# wangrow system one



## dogwalker (Apr 23, 2014)

I have a complete Wangrow System One dcc set up. Bought it when they first came out. Have an upgraded eprom chip. I switched to NCE to go wireless. Does the System One set still have value / utility? I was going to list it on Ebay but I don't want to sell stuff that's not worth something. Thanks.


----------



## DonR (Oct 18, 2012)

This was on Ebay. Maybe it can answer your question.
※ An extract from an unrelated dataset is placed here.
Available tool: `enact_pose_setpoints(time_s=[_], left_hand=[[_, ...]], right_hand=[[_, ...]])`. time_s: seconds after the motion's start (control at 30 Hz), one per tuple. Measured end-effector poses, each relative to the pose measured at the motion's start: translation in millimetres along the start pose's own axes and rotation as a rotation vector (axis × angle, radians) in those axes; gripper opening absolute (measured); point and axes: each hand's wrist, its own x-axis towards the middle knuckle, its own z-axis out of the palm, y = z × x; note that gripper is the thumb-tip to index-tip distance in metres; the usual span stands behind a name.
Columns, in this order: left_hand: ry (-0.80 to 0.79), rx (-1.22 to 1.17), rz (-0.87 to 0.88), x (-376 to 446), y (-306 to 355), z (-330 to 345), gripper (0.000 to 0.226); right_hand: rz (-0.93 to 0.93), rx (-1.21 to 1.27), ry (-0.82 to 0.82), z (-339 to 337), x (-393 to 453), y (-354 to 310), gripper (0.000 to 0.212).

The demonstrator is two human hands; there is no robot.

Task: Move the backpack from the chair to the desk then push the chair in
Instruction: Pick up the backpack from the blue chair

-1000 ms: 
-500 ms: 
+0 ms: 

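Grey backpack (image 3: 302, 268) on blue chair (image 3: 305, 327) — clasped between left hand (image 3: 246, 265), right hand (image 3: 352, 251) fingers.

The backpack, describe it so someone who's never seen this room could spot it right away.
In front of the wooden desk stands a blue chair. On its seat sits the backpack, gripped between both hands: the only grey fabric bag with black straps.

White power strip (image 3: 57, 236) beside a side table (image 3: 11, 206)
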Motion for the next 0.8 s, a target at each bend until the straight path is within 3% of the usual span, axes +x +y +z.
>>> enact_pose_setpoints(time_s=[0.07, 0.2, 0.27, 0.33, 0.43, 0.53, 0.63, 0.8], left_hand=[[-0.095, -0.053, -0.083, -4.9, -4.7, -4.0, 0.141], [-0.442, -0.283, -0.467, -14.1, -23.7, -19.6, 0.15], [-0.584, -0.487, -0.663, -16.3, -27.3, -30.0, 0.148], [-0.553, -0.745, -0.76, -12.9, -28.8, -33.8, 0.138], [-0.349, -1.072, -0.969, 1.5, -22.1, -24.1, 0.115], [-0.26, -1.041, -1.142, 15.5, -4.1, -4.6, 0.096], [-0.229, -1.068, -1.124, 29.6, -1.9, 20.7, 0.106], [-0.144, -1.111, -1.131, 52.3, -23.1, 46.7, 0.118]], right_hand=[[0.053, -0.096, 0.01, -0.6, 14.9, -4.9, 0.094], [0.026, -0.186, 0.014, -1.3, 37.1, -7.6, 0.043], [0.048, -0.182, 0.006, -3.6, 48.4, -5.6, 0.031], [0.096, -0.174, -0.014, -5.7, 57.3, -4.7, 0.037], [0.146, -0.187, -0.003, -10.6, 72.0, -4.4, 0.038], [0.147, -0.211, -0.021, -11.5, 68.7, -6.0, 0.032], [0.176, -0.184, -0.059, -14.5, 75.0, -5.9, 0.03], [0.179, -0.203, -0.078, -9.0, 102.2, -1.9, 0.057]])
http://www.ebay.com/sch/i.html?_trk...nkw=Wangrow+DCC+System+one&_sacat=0&_from=R40

Don


----------



## dogwalker (Apr 23, 2014)

Don, I tried to execute the link in your reply. Couldn't get it to work. What was the content?
Thanks.


----------



## DonR (Oct 18, 2012)

Sorry bout that.

The link address seems to be too long to copy and paste.

Anyway, you can see what I found by going to Ebay.com.

In their search field, enter: Wangrow DCC System one.

It will display a number of their products.

Don


----------



## Mark R. (Jan 26, 2013)

Actually most of the System One components are compatable with your NCE system and vice versa ....

https://sites.google.com/site/markgurries/home/nce-info/system-one-wangrow

Mark.


----------